When I left Jackson after a couple of months, I left with a promised job offer if I were ever to return, working in Dr. Tim’s veterinary clinic as a vet tech, complete with on-the-job training.  Since being a vet myself had always been one of my childhood dreams, and since as a recent college graduate I was engrossed in the task of realizing just such dreams, I had a feeling I might be taking the Gwilliams family up on that offer.

I did return within the year and found the job waiting.  I think on my second or third day I learned that splitting firewood was designated as vet tech territory.  Dr. Tim showed me the axe, the pile of wood, the splitting stump, and asked if I’d ever done this before.  As an English major from the South I couldn’t recall swinging an axe in my past.  It’s not too hard, he said, his girls could do it so he was sure I could too.  That is the first of many times he reminded me of my own dad, believing in his daughters, believing in me, never doubting for a second that we could tackle anything and come out on top, stronger and smarter for trying.

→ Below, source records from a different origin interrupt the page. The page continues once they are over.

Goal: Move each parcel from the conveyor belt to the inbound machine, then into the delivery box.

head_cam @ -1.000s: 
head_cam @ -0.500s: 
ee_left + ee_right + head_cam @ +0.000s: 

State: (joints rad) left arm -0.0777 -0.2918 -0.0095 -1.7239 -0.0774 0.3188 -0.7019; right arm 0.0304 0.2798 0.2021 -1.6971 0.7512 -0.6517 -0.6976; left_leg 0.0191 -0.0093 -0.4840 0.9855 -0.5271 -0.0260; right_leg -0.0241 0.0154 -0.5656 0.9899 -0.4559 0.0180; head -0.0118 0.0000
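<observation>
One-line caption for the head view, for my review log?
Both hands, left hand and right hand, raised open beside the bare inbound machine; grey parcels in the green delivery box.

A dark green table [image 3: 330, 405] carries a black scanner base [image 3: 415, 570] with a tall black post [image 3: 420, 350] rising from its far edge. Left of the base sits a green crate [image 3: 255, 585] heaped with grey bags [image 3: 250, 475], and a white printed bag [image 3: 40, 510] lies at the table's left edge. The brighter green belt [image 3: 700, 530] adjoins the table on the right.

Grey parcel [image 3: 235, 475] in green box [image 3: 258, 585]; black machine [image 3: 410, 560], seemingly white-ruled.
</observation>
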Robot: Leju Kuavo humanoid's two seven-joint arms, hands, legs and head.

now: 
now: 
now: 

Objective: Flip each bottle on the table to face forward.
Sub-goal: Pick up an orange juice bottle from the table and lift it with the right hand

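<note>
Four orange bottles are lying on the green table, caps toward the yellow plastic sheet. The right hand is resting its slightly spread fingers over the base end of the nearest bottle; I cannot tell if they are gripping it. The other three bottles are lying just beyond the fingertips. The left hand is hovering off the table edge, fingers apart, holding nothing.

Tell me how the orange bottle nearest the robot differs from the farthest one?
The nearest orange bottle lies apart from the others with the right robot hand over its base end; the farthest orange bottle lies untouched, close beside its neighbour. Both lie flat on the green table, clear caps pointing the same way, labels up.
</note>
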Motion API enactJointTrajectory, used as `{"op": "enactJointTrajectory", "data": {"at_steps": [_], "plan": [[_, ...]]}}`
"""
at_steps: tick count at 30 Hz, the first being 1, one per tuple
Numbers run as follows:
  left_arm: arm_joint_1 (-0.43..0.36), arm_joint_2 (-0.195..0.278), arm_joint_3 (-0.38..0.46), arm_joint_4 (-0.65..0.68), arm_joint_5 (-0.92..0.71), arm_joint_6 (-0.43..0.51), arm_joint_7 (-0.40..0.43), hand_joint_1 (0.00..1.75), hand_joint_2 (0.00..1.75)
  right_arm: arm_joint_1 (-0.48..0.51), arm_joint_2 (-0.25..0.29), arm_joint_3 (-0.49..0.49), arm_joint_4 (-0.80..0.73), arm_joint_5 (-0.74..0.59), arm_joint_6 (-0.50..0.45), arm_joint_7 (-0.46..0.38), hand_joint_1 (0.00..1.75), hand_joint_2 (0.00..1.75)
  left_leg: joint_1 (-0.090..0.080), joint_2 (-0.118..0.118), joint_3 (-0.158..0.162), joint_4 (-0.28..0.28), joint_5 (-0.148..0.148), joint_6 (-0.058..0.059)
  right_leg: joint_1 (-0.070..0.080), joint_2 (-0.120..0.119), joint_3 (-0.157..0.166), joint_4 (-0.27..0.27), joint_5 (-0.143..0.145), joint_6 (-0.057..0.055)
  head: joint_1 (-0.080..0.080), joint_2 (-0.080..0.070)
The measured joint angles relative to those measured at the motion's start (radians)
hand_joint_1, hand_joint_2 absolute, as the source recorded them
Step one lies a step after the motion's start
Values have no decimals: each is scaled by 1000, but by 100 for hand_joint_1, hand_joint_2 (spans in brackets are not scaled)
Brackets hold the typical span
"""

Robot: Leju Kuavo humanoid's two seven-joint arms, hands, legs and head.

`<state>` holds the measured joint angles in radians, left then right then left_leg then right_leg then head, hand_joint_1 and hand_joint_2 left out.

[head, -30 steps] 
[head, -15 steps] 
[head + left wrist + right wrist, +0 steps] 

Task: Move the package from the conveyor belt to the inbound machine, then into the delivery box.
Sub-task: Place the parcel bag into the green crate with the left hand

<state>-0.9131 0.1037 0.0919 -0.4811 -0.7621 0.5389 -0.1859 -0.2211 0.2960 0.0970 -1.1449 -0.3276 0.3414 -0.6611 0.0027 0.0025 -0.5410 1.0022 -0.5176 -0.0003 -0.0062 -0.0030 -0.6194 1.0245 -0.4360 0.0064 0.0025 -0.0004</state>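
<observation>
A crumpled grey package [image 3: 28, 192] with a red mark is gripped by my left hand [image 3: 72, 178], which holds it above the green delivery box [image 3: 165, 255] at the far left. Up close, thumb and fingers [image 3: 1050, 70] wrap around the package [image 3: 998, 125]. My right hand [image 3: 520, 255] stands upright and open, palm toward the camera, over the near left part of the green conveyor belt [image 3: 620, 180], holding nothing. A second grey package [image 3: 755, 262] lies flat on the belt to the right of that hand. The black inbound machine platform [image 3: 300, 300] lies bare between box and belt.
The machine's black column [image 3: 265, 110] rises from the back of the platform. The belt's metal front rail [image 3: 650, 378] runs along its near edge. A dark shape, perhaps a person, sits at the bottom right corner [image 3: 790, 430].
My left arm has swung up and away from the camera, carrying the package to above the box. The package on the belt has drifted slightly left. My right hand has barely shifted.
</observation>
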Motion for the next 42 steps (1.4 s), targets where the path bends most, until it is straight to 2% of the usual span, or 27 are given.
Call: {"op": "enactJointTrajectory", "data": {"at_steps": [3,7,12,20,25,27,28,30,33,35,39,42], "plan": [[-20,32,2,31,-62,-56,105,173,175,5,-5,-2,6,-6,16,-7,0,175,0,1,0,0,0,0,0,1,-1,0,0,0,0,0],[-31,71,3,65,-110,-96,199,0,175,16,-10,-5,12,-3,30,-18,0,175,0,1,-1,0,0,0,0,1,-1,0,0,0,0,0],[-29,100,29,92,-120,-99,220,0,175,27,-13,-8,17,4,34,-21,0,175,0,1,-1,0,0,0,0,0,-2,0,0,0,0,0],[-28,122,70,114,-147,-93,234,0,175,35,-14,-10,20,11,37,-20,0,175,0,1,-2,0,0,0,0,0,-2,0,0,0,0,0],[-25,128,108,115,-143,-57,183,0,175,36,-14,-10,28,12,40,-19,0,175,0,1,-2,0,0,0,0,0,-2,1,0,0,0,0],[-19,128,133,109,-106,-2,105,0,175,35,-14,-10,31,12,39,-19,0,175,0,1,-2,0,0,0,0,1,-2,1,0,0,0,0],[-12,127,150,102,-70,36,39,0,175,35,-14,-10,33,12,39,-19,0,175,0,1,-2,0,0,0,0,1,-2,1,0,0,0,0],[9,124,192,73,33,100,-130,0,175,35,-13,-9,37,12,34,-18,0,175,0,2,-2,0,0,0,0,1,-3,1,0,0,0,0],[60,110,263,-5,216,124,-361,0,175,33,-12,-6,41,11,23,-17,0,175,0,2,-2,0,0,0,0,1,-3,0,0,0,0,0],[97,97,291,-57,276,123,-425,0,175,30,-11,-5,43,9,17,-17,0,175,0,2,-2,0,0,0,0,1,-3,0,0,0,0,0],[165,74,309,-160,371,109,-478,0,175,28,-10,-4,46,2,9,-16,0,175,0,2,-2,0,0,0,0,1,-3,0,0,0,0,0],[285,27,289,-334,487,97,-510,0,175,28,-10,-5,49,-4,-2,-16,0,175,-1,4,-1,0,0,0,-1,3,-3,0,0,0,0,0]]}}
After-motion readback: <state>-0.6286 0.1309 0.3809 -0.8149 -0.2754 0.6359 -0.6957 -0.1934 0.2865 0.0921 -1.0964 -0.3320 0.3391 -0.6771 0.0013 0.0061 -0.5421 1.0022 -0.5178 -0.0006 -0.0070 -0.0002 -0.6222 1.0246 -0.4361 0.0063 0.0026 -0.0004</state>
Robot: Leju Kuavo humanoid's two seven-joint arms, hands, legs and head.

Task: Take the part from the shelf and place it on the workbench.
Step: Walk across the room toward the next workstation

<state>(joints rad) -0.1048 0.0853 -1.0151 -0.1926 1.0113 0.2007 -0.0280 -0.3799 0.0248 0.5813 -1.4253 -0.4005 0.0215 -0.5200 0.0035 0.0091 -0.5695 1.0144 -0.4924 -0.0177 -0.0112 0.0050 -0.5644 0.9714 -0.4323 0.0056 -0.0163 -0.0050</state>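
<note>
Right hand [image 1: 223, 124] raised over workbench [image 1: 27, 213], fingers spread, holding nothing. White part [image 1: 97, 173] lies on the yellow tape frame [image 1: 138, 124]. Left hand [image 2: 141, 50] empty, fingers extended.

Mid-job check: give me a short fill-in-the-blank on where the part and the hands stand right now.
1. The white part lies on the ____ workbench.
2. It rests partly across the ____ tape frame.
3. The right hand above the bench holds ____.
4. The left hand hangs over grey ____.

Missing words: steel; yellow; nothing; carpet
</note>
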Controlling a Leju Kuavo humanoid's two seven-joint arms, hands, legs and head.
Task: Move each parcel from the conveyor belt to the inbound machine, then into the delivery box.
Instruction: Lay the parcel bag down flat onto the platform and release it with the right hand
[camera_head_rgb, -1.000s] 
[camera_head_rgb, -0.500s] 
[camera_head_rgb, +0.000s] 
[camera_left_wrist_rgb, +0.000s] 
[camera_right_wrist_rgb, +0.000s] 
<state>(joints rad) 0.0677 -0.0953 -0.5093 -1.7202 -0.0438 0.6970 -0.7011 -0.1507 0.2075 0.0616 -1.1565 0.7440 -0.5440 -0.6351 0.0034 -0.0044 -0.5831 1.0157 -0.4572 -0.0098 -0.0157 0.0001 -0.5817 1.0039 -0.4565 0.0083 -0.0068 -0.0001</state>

I will never forget my sojourn as a vet tech for Dr. Tim, the cowboy vet.  It was a wild job.  Dr. Tim had me holding the necks of llamas while he filed down sharp teeth, wrestling with ferocious cats who were not interested in visiting the vet, crying over elderly dogs who were ready to close their eyes, tromping through calf-deep mud to retrieve blow darts that had missed the feral donkeys he was trying to sedate for treatment (true story!).  He loved that blow-dart gun!  In fact, he loved it all: the animals, helping, healing, hard work.  But, despite the time I spent working for him, I will always see that image of him in the Church, next to his beautiful wife, his gorgeous daughters, closest to his true loves.